Presenter Supreme on C103, John Greene kindly forwarded the following details of this Sunday night’s “Where the Road Takes Me”:
Charlie Haughey once referred to it as ‘a pipsqueak organisation’. However, the former agriculture minister would literally have to eat his words when 30,000 farmers, all members of the NFA turned up at Government Buildings. They were protesting against high rates, low incomes, and the Sean Lemass led Government’s refusal to either recognise or meet with the association. (The NFA was formed in 1955 – the precursor to the IFA, which was formed in 1971)

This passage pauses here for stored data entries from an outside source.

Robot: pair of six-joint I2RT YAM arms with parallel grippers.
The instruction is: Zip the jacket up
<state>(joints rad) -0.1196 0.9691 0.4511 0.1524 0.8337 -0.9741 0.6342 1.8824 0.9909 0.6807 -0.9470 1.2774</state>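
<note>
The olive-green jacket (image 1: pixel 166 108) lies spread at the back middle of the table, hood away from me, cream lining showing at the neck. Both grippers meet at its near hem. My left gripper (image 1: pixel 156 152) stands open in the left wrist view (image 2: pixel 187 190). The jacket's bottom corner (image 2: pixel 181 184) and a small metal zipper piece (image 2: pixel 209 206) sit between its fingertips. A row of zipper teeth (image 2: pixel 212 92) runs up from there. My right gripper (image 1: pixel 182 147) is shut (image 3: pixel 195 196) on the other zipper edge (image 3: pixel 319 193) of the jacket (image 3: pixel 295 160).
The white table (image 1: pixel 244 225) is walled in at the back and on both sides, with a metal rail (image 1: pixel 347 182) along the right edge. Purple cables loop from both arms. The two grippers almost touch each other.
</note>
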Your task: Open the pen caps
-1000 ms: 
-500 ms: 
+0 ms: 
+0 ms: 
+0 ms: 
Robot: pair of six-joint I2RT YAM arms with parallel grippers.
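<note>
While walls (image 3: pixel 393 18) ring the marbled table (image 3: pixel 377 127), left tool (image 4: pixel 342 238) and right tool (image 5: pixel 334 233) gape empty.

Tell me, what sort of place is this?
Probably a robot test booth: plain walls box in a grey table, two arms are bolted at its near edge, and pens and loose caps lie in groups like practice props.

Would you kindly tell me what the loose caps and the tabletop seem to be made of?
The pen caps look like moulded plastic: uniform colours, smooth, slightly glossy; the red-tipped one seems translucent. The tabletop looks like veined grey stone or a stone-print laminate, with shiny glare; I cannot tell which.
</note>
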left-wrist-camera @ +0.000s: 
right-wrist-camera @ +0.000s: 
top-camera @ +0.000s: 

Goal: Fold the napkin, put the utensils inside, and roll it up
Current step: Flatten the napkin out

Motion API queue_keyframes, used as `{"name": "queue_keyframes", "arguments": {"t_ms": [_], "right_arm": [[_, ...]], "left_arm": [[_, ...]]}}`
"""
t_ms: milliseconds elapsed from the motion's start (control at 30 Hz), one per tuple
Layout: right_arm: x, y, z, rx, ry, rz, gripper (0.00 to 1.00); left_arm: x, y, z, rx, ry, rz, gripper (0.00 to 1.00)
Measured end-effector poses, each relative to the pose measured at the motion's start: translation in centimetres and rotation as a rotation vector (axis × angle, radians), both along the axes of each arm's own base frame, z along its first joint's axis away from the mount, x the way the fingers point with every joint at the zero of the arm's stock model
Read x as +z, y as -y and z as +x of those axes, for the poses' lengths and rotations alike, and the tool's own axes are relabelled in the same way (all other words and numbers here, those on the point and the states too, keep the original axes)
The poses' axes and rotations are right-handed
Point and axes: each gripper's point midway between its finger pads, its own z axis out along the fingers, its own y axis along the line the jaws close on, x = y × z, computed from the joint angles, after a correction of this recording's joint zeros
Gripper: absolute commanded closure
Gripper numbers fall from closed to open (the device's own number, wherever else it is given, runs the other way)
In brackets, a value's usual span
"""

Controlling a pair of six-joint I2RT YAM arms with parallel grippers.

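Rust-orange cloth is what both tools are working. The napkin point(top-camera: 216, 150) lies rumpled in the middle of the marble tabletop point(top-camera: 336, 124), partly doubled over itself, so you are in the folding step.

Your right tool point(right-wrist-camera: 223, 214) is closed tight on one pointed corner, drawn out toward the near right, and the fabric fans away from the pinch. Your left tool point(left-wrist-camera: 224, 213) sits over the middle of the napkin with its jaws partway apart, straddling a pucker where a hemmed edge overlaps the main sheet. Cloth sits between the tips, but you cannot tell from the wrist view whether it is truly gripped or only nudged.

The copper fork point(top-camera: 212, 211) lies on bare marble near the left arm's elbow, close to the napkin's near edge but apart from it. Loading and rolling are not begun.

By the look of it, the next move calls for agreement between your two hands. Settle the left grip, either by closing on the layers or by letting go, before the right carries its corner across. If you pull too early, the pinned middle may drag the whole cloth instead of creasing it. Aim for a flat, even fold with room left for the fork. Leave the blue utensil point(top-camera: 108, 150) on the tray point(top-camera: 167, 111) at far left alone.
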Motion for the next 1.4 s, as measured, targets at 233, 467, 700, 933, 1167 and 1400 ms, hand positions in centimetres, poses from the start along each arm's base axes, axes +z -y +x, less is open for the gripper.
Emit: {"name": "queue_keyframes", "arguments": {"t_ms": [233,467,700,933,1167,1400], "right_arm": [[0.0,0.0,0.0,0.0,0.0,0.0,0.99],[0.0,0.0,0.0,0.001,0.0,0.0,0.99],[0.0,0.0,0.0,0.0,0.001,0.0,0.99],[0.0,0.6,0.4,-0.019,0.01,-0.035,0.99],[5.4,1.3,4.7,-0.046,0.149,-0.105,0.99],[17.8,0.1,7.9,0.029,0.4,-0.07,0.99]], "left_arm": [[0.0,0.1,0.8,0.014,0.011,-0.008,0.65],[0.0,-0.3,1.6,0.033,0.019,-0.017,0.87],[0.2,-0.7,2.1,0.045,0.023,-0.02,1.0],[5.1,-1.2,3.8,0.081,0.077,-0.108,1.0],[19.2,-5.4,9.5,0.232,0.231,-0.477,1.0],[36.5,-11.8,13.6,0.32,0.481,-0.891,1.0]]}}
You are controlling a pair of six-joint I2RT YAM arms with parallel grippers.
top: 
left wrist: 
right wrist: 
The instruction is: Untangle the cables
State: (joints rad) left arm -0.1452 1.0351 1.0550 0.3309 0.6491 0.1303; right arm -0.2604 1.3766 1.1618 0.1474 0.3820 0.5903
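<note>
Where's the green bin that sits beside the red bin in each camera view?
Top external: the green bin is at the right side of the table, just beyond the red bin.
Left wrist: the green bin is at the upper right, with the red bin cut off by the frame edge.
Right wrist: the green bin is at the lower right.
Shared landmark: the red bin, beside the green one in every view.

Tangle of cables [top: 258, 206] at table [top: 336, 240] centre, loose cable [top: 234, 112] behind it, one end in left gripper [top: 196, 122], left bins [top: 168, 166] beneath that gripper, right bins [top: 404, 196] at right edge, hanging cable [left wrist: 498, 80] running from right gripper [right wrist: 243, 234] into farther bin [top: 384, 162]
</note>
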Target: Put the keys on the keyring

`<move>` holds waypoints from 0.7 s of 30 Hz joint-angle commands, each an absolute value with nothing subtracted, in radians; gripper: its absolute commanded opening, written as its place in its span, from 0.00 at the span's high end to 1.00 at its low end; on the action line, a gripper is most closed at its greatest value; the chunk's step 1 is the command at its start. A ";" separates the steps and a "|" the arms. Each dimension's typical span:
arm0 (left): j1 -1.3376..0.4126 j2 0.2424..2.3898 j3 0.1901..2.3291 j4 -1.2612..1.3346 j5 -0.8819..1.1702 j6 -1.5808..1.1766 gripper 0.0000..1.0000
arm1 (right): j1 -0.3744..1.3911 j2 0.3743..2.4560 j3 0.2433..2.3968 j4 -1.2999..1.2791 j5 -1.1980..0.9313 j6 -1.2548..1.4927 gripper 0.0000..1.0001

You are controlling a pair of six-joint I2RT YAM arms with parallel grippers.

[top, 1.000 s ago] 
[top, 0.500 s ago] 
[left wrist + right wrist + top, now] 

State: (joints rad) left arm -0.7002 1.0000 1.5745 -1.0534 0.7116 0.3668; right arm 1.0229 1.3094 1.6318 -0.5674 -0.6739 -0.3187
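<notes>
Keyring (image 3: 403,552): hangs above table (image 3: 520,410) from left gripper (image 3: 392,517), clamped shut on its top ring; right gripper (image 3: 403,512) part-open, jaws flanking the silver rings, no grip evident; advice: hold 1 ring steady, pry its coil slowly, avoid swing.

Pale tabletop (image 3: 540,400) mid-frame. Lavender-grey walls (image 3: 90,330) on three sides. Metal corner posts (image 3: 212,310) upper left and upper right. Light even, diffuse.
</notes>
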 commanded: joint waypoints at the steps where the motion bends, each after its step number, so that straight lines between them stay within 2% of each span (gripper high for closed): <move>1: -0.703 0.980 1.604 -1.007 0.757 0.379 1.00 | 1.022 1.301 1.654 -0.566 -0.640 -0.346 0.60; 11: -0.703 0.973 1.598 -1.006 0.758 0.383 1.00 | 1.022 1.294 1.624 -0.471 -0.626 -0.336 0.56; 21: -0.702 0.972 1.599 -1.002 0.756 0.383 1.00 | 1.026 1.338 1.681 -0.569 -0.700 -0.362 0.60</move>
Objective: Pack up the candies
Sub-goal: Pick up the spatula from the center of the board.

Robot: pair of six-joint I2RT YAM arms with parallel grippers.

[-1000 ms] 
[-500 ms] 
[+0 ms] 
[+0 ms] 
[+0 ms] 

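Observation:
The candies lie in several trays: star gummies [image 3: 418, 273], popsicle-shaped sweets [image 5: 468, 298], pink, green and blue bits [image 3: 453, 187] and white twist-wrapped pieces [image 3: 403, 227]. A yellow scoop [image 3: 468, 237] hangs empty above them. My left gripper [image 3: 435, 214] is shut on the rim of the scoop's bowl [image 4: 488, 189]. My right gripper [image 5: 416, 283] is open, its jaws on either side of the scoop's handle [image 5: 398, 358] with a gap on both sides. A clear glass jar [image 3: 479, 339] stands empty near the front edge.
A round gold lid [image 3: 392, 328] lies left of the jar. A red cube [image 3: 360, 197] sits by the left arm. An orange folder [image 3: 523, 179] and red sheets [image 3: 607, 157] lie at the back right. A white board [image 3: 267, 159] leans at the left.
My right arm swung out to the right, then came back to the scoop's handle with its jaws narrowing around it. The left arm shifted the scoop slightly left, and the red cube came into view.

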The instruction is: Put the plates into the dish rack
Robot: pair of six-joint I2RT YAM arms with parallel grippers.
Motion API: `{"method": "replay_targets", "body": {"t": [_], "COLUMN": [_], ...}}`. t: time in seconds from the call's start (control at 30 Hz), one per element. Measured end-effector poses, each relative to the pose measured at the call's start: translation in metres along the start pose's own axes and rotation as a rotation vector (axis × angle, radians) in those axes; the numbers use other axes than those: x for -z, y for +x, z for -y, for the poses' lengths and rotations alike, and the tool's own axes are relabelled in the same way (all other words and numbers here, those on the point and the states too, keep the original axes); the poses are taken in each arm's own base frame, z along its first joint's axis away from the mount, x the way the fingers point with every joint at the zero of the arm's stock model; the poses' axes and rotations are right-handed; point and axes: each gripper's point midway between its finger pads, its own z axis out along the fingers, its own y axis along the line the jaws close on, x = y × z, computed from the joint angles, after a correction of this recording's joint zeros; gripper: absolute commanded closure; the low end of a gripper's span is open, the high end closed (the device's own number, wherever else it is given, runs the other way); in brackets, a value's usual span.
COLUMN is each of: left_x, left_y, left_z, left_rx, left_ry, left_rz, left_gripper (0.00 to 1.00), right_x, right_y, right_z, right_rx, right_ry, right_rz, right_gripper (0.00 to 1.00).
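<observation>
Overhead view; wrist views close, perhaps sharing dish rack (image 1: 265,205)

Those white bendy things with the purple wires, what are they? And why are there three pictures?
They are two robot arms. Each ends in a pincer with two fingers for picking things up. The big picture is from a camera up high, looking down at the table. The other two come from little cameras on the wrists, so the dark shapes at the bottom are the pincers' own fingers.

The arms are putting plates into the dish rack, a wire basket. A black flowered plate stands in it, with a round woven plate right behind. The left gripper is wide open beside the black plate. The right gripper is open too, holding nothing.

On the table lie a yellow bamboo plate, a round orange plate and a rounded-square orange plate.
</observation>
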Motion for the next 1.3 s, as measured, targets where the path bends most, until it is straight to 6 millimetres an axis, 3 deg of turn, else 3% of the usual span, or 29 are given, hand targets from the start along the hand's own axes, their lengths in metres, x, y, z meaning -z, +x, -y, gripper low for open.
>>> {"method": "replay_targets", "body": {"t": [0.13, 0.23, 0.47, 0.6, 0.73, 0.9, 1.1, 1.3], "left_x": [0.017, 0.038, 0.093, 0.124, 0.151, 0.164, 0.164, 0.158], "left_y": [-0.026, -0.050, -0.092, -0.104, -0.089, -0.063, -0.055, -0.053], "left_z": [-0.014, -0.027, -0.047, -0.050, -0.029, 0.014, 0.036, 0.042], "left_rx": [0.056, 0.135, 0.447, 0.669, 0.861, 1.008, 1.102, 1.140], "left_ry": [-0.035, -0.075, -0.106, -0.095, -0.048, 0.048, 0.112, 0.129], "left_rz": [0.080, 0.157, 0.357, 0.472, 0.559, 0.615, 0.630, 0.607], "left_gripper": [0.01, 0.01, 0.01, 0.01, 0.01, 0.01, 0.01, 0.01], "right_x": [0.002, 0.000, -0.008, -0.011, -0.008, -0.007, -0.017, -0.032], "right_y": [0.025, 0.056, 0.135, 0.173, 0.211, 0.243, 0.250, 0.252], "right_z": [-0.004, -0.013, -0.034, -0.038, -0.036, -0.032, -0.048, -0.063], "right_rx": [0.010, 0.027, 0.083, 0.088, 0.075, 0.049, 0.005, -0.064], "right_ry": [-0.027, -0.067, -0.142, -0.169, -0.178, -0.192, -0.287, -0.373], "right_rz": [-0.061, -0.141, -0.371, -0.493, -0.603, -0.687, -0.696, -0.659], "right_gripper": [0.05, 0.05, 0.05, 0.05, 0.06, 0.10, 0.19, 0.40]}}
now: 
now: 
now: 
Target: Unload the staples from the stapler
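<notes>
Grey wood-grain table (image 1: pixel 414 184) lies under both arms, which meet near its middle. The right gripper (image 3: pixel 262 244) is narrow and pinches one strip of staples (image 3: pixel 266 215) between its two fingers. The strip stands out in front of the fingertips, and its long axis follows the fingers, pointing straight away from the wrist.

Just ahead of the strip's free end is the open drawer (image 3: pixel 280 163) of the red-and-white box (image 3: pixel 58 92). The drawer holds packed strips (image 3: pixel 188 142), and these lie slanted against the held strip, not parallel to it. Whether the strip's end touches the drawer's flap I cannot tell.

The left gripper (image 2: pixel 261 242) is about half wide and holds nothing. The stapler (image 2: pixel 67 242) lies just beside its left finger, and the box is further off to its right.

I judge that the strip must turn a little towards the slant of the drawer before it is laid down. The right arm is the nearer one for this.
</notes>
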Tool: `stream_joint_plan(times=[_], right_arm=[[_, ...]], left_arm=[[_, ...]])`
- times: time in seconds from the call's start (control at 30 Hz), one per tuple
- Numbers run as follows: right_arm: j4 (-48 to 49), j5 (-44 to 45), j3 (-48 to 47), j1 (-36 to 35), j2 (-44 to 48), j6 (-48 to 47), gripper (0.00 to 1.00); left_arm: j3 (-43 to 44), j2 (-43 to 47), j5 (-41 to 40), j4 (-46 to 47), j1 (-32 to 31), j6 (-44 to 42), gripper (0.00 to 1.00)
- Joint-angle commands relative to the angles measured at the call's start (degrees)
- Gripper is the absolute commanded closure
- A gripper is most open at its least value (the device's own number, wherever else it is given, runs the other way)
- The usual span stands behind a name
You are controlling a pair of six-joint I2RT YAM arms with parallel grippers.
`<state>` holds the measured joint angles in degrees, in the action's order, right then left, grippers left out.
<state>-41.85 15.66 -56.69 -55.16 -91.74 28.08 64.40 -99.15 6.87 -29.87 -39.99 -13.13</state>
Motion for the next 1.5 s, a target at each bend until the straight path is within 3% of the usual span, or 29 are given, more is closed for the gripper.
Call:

Thirteen days earlier, and almost exactly fifty years ago, sixteen farmers, eleven of whom who are since deceased, left the square in Bantry, as they began a 217 mile protest walk to Dublin. They were led by NFA President Rickard Deasy, with his trademark black beret and walking stick. Although thousands of farmers would converge on the Capital from all over the country, the Bantry walk was regarded as pivotal to a successful campaign.
This week, in the first of a two part programme on Where the road takes me, and on the 50th anniversary, John Greene meets three of the five surviving members of the Bantry walk. We look back on the reasons that drove these men to undertake this gruelling task. What did they hope to achieve, and did they succeed?
We hear from those who provided physical and moral support along the way, and from those who remained behind to look after home and farm.
And……….
We gain access to a diary written on the walk by the late Sean o’Brien. His Grandson, Shane o’Brien reads extracts from the diary given to him by his Grandfather one week before he died in 2011.
From Bantry to Dublin on foot – the farmer’s protest walk of 1966. The first in a two part programme on Where the road takes me, this Sunday evening at 7, on C103.